Summary of missing value handling methods
Link to this article: https://blog.csdn.net/weixin_47058355/article/details/128866686
foreword
I saw that there are not many people who have made a complete summary of data cleaning methods on the Internet. The various methods that I just learned in the past few years are a bit messy, so I make a summary by myself, which is convenient for myself and helps others. I hope everyone sees mistakes , You can talk about it in the comment area or private message, and discuss and learn from each other.
1. View the proportion of missing values
A common way to view missing values, the first is to calculate the proportion of missing values
queshi_bili=((data_train.isnull().sum())/data_train.shape[0]).sort_values(ascending=False).map(lambda x:"{:.2%}".format(x)) #queshibili是数据名 data_train是训练集数据
queshi_bili
The second is to use the describe() function
data_train.describe()
2. Statistics-based missing value processing method
I generally divide the missing value processing method into two types, one is a filling method based on statistics, and the other is a filling method based on machine learning.
Follow-up take the feature of other current assets in data_train as an example
2.1 delete
Some data with a large proportion of missing values still need to be deleted, and the filling of missing values is only based on the current data for prediction and calculation, and there are certain errors. However, filling too much data will only lead to errors.
del data['列名']
Delete according to the proportion, here is to delete according to the proportion of 80%
t = int(0.8*data_train.shape[0]) # 确定删除的比例下,占数据多少
data_train_shanchu = data_train.dropna(thresh=t,axis=1)#保留至少有 t 个非空的列
data_train_shanchu
2.2 Filling with fixed values
Fill missing values with the given constant
data.fillna(0, inplace=True) # 填充 0 第一个参数控制填充的常数
It can also be filled with fixed values in the form of a dictionary. If the given dictionary is not filled enough, it will still be in the state of missing values.
data.fillna({
0:1000, 1:100, 2:0, 4:5})
2.3 Filling median, mean, mode
The codes of these three numbers are similar, you just need to change the function to something else. The picture is an example of average filling
data.fillna(data.mean(),inplace=True) # 填充均值
data.fillna(data.median(),inplace=True) # 填充中位数
data.fillna(data.mode(),inplace=True) # 填充众数
2.4 Filling by interpolation, before or after value filling
The principle of the interpolation method is to add and divide the upper and lower data of the missing value data by 2, that is, to take the average.

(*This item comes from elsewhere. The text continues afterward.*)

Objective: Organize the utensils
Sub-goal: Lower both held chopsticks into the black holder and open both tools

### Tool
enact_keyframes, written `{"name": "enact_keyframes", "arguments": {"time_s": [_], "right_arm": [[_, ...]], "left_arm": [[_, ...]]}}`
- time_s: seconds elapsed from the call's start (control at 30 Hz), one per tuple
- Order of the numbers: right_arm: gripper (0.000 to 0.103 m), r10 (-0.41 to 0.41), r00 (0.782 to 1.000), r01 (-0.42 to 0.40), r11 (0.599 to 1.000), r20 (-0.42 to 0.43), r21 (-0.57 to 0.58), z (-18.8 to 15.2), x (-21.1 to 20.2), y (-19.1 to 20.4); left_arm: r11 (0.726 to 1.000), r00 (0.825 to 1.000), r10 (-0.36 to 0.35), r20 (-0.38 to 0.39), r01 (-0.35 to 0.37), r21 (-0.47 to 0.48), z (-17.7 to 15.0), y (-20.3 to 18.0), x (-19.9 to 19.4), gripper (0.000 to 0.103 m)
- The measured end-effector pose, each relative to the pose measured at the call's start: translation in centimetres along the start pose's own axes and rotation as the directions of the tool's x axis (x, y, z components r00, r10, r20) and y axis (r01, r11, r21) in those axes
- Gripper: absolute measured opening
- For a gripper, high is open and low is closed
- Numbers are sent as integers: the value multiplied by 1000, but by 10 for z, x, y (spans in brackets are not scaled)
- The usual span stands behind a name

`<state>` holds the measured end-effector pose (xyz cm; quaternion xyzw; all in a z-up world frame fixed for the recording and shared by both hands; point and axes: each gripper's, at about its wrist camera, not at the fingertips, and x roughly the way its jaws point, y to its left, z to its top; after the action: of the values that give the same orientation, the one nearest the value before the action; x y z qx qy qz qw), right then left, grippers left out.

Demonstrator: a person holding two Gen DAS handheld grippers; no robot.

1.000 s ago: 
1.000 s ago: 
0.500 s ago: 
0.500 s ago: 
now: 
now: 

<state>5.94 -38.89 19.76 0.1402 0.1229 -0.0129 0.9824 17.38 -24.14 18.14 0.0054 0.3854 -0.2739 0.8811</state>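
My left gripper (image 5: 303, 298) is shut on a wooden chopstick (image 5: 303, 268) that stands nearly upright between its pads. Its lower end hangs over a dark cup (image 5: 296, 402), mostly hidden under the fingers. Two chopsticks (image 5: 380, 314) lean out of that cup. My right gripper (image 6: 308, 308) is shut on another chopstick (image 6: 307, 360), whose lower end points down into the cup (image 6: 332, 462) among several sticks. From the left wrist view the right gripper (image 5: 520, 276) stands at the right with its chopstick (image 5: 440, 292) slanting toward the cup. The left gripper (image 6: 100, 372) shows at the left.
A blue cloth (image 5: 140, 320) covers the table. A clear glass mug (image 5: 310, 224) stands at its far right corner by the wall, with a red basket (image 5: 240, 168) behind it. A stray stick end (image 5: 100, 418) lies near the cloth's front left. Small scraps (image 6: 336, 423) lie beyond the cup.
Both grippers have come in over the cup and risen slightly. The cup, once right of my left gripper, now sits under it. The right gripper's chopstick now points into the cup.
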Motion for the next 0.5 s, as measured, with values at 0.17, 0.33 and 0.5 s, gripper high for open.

The disadvantage is that if there is no value in the front and no value in the back, the missing value will still exist.
data = data.interpolate()#上下两个数据的均值进
Filling the previous or following value, filling the previous or next data of the missing value, the disadvantage is the same as that of the interpolation method, the disadvantage is that if there is no value in the front and no value in the back, the missing value will still exist. (The picture shows the previous value as an example)
data.fillna(method='pad', inplace=True) # 填充前一条数据的值,但是前一条也不一定有值
data.fillna(method='bfill', inplace=True) # 填充后一条数据的值,但是后一条也不一定有值
3. Missing value filling based on machine learning
The machine learning algorithm used to fill missing values is better than statistical methods in terms of accuracy, but the relative computing power and time required are far greater than statistical methods.
Here is only a demonstration of the code implementation, and the algorithm principle can be searched by yourself.
3.1 Filling based on knn algorithm
from fancyimpute import KNN
data_train_knn = pd.DataFrame(KNN(k=6).fit_transform(data_train_shanchu)#这里的6是对周围6个数据进行欧式距离计算,得出缺失值的结果,可以自行调整
columns=data_train_shanchu.columns)
data_train_knn
3.2 Filling based on random forest
Use random forest to fill missing values. Others like lightgbm and xgboost are feasible. Here we take random forest as an example. The
operation is to use other features as data and then fill in the missing data to get missing values.
from sklearn.ensemble import RandomForestRegressor
#利用随机森林树进行填补缺失值
train_data = train_data[['其他流动资产', '货币资金', '资产总计']]
df_notnull = train_data.loc[(train_data['其他流动资产'].notnull())]
df_isnull = train_data.loc[(train_data['其他流动资产'].isnull())]
X = df_notnull.values[:,1:]
Y = df_notnull.values[:,0]
# use RandomForestRegression to train data
RFR = RandomForestRegressor(n_estimators=1000, n_jobs=-1)
RFR.fit(X,Y)
predict = RFR.predict(df_isnull.values[:,1:])
predict
Summarize
At present, these are the commonly used missing value processing methods. In the future, I will update other data cleaning methods. I will not set up a paid column, I hope it will be helpful to everyone!